WORK REQUIRED:
I need the lines below from the one with "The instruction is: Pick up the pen" down to the one with "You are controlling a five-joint" reproduced exactly, both ends included, and nothing else.

DATA FOR THIS TASK:
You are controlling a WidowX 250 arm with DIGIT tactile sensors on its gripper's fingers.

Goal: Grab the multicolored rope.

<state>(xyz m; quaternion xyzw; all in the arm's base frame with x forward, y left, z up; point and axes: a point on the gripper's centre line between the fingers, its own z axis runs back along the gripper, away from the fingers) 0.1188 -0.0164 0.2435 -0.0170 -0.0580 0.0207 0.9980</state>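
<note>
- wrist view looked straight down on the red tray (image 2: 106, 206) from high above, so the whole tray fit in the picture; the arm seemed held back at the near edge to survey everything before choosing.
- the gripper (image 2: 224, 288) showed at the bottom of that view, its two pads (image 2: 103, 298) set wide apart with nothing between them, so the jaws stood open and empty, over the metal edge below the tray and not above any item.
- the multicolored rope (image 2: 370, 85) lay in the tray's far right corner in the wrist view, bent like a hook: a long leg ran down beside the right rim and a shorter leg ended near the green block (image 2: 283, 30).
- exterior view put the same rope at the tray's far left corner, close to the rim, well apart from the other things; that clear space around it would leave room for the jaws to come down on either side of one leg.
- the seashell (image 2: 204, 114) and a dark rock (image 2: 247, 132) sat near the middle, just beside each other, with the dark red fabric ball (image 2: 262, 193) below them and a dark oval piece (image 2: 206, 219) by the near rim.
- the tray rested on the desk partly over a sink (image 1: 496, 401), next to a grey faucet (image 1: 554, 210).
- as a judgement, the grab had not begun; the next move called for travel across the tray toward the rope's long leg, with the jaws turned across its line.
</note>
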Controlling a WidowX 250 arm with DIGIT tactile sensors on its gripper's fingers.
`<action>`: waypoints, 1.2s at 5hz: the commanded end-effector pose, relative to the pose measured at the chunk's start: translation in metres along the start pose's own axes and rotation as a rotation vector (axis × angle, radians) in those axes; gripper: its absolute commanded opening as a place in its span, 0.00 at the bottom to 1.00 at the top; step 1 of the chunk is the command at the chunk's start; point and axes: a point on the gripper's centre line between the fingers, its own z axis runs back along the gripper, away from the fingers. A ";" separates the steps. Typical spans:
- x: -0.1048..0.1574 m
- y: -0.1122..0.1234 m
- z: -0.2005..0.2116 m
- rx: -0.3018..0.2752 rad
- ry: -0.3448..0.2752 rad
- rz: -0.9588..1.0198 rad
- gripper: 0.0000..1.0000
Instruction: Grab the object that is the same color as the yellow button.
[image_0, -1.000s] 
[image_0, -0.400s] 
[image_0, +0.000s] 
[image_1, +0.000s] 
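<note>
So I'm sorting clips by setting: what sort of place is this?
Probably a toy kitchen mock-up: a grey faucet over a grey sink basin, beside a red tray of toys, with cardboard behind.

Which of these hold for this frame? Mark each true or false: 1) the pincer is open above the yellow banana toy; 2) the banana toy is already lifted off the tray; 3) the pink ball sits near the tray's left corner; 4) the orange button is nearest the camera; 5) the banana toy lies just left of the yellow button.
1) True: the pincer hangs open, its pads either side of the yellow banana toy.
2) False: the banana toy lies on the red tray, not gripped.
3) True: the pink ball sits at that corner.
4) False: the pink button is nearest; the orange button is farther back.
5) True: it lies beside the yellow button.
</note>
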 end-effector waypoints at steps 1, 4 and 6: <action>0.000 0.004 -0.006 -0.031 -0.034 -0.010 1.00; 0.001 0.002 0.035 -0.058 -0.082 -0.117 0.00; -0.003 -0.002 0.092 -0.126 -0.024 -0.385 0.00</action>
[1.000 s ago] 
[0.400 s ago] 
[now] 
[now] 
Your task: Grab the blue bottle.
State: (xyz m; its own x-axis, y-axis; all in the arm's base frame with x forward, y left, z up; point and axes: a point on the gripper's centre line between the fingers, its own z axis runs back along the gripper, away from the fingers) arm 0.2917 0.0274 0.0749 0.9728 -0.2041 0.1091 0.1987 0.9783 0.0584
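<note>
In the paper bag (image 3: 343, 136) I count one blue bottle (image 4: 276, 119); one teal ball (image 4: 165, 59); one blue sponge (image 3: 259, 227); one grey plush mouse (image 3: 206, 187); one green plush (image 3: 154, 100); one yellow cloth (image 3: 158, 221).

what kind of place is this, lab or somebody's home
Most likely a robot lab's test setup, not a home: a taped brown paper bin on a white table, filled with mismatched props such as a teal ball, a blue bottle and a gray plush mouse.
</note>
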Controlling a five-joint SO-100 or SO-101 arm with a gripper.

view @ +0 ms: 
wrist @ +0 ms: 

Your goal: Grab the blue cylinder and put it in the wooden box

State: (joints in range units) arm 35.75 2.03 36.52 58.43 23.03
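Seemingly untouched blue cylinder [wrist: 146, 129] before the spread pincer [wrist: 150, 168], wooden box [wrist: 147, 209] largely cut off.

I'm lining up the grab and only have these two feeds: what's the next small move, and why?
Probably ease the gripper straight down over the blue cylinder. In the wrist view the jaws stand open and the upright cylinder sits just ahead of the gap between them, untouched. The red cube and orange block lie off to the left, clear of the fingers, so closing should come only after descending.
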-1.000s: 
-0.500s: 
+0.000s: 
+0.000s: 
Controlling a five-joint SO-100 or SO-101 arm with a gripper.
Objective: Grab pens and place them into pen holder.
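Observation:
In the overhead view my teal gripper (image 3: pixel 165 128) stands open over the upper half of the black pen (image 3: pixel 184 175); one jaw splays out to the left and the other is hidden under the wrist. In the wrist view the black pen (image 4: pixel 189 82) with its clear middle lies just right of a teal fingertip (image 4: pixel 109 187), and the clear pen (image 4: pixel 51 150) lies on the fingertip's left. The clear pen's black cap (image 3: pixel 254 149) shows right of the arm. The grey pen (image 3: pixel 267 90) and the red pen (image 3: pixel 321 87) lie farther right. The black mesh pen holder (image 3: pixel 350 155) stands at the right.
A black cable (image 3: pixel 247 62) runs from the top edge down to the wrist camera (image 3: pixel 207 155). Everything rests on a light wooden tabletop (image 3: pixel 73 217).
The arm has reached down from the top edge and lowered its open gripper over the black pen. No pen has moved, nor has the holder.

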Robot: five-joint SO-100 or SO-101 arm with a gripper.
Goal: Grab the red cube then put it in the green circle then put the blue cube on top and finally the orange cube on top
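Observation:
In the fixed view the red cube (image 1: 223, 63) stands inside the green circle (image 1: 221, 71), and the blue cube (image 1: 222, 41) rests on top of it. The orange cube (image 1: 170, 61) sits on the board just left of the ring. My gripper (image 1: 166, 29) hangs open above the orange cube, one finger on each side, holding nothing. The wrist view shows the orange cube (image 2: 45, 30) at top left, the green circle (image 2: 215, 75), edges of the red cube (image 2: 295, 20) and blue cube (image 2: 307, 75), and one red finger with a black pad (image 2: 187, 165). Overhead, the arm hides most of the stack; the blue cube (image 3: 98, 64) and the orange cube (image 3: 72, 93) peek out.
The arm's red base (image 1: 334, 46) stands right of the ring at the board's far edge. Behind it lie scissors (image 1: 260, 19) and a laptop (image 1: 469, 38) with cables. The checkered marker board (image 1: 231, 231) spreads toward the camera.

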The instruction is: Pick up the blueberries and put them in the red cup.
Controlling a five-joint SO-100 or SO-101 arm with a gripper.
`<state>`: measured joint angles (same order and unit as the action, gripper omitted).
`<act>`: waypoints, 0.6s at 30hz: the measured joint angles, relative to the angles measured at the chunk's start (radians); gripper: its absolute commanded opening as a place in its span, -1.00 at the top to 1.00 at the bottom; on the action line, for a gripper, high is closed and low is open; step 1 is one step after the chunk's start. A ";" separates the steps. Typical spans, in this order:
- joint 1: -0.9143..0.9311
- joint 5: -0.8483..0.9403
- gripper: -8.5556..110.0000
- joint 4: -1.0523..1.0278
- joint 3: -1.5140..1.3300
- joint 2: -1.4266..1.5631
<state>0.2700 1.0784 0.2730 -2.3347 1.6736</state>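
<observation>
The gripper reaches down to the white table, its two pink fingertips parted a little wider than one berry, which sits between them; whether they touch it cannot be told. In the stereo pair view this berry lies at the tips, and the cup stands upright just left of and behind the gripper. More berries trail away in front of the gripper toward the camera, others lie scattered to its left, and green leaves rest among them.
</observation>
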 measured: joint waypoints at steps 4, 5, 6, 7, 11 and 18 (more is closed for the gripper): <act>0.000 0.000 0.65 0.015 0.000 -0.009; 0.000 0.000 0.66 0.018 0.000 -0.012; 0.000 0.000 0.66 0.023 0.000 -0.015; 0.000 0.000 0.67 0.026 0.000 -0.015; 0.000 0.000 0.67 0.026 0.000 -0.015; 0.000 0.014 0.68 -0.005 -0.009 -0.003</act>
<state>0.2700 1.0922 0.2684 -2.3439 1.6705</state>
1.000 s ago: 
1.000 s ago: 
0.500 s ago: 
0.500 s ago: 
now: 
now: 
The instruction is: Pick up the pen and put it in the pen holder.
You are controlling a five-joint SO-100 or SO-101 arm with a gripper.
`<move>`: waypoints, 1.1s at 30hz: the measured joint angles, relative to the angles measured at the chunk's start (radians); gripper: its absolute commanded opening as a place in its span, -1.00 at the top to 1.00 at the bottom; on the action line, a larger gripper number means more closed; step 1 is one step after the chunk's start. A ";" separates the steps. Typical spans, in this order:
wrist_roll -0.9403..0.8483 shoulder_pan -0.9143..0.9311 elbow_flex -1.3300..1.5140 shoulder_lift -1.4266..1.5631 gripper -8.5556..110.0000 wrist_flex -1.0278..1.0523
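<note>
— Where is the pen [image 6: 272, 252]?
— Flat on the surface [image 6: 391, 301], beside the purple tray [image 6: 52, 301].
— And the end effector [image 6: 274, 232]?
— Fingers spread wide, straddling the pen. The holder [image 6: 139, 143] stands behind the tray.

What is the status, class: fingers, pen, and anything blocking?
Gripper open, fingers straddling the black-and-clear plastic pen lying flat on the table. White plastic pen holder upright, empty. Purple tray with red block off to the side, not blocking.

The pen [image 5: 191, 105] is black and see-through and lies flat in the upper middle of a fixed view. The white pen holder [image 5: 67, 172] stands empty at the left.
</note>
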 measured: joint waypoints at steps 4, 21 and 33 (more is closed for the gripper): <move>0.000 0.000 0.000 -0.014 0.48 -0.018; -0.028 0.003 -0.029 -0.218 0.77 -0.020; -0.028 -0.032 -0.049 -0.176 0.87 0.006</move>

ANSWER TO THIS EXERCISE:
The instruction is: Pick up the pen and put it in the pen holder.
You are controlling a five-joint SO-100 or SO-101 arm with a gripper.

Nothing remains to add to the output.